In the same letter, a further mandate to King George III dealt in detail with the British
ambassador's proposals and the Emperor's reasons for declining them.
You, O King, from afar have yearned after the blessings of our civilisation, and in your
eagerness to come into touch with our converting influence have sent an Embassy across
the sea bearing a memorial. I have already taken note of your respectful spirit of
submission, have treated your mission with extreme favour and loaded it with gifts,
besides issuing a mandate to you, O King, and honouring you with the bestowal of
valuable presents. Thus has my indulgence been manifested.
Yesterday your Ambassador petitioned my Ministers to memorialise me regarding your
trade with China, but his proposal is not consistent with our dynastic usage and cannot be
entertained. Hitherto, all European nations, including your own country's barbarian
merchants, have carried on their trade with our Celestial Empire at Canton. Such has been
the procedure for many years, although our Celestial Empire possesses all things in
prolific abundance and lacks no product within its own borders. There was therefore no
need to import the manufactures of outside barbarians in exchange for our own produce.

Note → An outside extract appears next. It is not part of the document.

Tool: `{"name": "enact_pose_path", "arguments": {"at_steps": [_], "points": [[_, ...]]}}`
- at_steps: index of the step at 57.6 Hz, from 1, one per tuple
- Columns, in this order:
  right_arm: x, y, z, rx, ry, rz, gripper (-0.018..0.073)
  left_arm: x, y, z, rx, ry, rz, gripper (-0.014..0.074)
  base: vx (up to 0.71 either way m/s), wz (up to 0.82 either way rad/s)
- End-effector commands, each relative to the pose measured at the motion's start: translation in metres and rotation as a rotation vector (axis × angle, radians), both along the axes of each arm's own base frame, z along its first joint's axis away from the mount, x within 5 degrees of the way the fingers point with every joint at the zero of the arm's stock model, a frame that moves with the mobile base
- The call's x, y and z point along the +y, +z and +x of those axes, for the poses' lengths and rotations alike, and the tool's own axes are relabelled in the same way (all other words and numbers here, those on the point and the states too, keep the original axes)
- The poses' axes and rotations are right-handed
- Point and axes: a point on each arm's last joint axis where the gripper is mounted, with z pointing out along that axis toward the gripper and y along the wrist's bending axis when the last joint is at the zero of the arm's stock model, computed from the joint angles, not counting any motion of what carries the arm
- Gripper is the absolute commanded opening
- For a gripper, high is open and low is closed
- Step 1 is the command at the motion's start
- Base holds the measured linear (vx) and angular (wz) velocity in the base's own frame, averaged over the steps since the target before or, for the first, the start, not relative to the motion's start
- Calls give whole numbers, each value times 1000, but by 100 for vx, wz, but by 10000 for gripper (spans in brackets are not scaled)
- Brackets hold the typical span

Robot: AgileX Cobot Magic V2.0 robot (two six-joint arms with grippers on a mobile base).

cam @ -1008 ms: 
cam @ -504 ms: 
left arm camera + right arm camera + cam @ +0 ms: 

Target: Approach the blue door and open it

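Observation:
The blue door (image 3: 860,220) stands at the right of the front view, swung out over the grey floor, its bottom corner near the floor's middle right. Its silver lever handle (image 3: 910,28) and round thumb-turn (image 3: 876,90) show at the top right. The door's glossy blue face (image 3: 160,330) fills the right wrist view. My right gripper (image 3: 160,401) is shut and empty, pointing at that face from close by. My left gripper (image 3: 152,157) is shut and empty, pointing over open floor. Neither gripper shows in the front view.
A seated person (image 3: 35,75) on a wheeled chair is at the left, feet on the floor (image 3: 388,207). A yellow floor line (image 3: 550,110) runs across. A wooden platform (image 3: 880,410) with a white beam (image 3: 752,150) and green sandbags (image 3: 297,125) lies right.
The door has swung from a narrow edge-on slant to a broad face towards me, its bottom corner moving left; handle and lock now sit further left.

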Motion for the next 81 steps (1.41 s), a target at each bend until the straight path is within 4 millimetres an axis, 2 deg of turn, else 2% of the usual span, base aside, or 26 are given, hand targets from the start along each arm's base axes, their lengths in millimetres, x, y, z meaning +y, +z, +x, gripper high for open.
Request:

But as the tea, silk and porcelain which the Celestial Empire produces, are absolute
necessities to European nations and to yourselves, we have permitted, as a signal mark of
favour, that foreign hongs [merchant firms] should be established at Canton, so that your
wants might be supplied and your country thus participate in our beneficence. But your
Ambassador has now put forward new requests which completely fail to recognise the
Throne's principle to "treat strangers from afar with indulgence," and to exercise a
pacifying control over barbarian tribes, the world over. Moreover, our dynasty, swaying
the myriad races of the globe, extends the same benevolence towards all. Your England is
not the only nation trading at Canton. If other nations, following your bad example,
wrongfully importune my ear with further impossible requests, how will it be possible for
me to treat them with easy indulgence? Nevertheless, I do not forget the lonely
remoteness of your island, cut off from the world by intervening wastes of sea, nor do I
overlook your excusable ignorance of the usages of our Celestial Empire. I have
consequently commanded my Ministers to enlighten your Ambassador on the subject,
and have ordered the departure of the mission. But I have doubts that, after your Envoy's
return he may fail to acquaint you with my view in detail or that he may be lacking in
lucidity, so that I shall now proceed . . . to issue my mandate on each question separately.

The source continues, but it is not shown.